EXERCISE AIM:
For each line below, write it out exactly as it appears.
↓
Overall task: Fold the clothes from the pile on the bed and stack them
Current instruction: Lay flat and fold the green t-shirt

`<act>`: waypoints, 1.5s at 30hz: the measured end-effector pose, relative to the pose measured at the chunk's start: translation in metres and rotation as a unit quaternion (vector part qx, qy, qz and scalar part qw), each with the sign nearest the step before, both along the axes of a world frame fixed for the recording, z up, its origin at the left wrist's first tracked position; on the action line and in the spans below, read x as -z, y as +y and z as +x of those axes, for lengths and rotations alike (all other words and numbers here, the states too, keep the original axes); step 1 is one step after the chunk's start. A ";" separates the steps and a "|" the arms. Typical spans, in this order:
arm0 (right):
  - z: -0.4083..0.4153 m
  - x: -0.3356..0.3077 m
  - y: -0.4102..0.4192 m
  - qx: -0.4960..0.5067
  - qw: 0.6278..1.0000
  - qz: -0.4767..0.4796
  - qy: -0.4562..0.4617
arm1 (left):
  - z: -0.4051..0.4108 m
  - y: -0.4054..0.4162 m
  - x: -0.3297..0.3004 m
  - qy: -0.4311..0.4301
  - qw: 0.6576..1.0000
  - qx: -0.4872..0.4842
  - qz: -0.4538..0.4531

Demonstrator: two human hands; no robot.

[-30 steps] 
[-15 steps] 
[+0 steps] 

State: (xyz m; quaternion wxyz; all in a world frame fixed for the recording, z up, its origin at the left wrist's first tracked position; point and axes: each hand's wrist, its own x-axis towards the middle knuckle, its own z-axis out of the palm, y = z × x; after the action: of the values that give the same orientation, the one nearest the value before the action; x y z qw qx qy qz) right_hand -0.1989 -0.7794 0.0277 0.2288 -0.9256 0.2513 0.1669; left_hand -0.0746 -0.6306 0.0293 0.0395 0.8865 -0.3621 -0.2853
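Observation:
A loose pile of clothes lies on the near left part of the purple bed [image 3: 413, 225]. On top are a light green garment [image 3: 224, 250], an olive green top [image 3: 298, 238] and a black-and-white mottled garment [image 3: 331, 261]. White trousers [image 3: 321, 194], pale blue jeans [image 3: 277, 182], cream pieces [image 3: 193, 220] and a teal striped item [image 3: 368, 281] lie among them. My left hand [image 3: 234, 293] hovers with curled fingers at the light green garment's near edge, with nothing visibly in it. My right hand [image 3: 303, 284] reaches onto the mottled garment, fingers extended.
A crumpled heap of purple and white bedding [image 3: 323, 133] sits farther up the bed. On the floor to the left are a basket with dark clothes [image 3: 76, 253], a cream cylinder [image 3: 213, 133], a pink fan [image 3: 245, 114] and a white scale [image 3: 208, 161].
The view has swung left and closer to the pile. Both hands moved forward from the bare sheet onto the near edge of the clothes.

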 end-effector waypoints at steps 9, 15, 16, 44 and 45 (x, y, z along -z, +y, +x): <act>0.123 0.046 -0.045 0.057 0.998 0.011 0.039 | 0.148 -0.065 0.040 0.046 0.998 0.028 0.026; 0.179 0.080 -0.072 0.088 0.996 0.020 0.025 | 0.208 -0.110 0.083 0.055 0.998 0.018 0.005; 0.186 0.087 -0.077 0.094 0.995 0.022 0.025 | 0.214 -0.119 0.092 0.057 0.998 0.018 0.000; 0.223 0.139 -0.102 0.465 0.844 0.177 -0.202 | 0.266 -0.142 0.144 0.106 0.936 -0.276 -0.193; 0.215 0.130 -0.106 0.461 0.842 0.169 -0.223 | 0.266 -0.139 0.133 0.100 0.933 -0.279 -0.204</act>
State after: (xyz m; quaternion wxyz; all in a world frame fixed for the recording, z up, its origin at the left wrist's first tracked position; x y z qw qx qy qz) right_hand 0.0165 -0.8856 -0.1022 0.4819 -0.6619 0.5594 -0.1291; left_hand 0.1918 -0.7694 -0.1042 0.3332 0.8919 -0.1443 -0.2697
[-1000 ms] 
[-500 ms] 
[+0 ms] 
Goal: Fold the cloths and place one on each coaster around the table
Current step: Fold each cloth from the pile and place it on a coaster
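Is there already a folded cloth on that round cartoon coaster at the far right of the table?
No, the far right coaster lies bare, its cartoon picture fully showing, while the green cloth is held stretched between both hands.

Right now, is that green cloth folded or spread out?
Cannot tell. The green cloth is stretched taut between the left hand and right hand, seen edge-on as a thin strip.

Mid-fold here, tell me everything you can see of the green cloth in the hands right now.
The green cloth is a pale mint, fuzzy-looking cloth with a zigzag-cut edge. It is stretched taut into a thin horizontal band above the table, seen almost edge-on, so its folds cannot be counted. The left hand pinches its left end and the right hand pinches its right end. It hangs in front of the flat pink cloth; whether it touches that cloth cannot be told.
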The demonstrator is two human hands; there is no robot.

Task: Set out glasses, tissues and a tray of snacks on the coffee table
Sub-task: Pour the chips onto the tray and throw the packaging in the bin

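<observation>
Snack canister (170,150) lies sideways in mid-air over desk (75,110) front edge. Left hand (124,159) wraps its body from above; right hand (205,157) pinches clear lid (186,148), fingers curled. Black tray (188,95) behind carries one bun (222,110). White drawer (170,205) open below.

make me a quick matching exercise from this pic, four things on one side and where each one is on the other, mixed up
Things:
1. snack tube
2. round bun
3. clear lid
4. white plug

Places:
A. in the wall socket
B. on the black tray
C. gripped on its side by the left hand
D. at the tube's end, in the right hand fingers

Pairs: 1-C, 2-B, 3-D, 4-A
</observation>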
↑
RESULT:
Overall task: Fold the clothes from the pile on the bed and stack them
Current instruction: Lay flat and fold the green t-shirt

`<act>`: waypoints, 1.5s at 30hz: the measured end-effector pose, relative to the pose measured at the chunk's start: translation in metres and rotation as a unit quaternion (vector part qx, qy, qz and scalar part qw), each with the sign nearest the step before, both along the axes of a world frame fixed for the recording, z up, its origin at the left wrist's first tracked position; on the action line and in the spans below, read x as -z, y as +y and z as +x of those axes, for lengths and rotations alike (all other words and numbers here, the states too, keep the original axes); step 1 is one step after the chunk's start. A ";" separates the steps and a "|" the arms. Typical spans, in this order:
arm0 (right):
  - z: -0.4083..0.4153 m
  - x: -0.3356..0.3077 m
  - y: -0.4102..0.4192 m
  - qx: -0.4960..0.5067
  - qw: 0.6278..1.0000
  - qz: -0.4767..0.4796
  - qy: -0.4562..0.4617
arm1 (left):
  - z: -0.4051..0.4108 m
  - y: -0.4054..0.4162 m
  - x: -0.3297..0.3004 m
  - qy: -0.4311..0.4301
  - qw: 0.6576..1.0000
  - qx: -0.4872..0.4842
  - qz: -0.4538..0.4531

Demonstrator: two human hands; no robot.

[-30 steps] 
[-15 steps] 
[+0 steps] 

State: (xyz m; quaternion wxyz; all in a world frame fixed for the recording, z up, its origin at the left wrist's first tracked position; point and axes: each hand's wrist, its own x-axis towards the middle knuckle, its own z-axis out of the palm, y = z × x; after the action: of the values that give the same orientation, the one nearest the value before the action; x y z qw qx qy qz) right_hand -0.1989 -0.7794 0.0277 0.2288 -0.9256 0.2513 0.1669; left_hand -0.0746 -0.6306 0.0293 0.0395 0.8865 -0.3621 -0.2853
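Observation:
A loose pile of clothes lies on the near left part of the purple bed [image 3: 413, 225]. On top are a light green garment [image 3: 224, 250], an olive green top [image 3: 298, 238] and a black-and-white mottled garment [image 3: 331, 261]. White trousers [image 3: 321, 194], pale blue jeans [image 3: 277, 182], cream pieces [image 3: 193, 220] and a teal striped item [image 3: 368, 281] lie among them. My left hand [image 3: 234, 293] hovers with curled fingers at the light green garment's near edge, with nothing visibly in it. My right hand [image 3: 303, 284] reaches onto the mottled garment, fingers extended.
A crumpled heap of purple and white bedding [image 3: 323, 133] sits farther up the bed. On the floor to the left are a basket with dark clothes [image 3: 76, 253], a cream cylinder [image 3: 213, 133], a pink fan [image 3: 245, 114] and a white scale [image 3: 208, 161].
The view has swung left and closer to the pile. Both hands moved forward from the bare sheet onto the near edge of the clothes.
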
 end-effector waypoints at steps 9, 15, 16, 44 and 45 (x, y, z along -z, +y, +x): <act>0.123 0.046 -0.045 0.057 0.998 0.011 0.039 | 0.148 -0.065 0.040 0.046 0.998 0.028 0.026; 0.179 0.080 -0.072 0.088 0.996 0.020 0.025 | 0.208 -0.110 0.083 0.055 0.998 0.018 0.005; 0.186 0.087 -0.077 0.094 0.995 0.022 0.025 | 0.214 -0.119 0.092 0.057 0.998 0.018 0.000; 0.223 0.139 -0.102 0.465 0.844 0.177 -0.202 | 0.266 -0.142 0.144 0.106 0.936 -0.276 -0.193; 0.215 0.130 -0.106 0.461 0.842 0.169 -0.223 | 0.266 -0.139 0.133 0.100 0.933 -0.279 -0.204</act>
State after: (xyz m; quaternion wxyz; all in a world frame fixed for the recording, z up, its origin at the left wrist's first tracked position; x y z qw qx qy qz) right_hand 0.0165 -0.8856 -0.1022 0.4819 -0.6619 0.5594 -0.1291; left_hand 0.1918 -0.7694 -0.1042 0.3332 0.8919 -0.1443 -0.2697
[-1000 ms] 
[-500 ms] 
[+0 ms] 
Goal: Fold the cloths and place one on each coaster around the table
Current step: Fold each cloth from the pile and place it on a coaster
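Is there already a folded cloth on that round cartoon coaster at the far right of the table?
No, the far right coaster lies bare, its cartoon picture fully showing, while the green cloth is held stretched between both hands.

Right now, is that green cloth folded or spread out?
Cannot tell. The green cloth is stretched taut between the left hand and right hand, seen edge-on as a thin strip.

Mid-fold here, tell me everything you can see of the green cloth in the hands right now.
The green cloth is a pale mint, fuzzy-looking cloth with a zigzag-cut edge. It is stretched taut into a thin horizontal band above the table, seen almost edge-on, so its folds cannot be counted. The left hand pinches its left end and the right hand pinches its right end. It hangs in front of the flat pink cloth; whether it touches that cloth cannot be told.
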The demonstrator is two human hands; there is no robot.

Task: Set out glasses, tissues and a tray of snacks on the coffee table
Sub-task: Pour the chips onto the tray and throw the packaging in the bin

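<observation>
Snack canister (170,150) lies sideways in mid-air over desk (75,110) front edge. Left hand (124,159) wraps its body from above; right hand (205,157) pinches clear lid (186,148), fingers curled. Black tray (188,95) behind carries one bun (222,110). White drawer (170,205) open below.

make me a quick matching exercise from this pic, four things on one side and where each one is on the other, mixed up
Things:
1. snack tube
2. round bun
3. clear lid
4. white plug

Places:
A. in the wall socket
B. on the black tray
C. gripped on its side by the left hand
D. at the tube's end, in the right hand fingers

Pairs: 1-C, 2-B, 3-D, 4-A
</observation>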

This exercise has now been finished.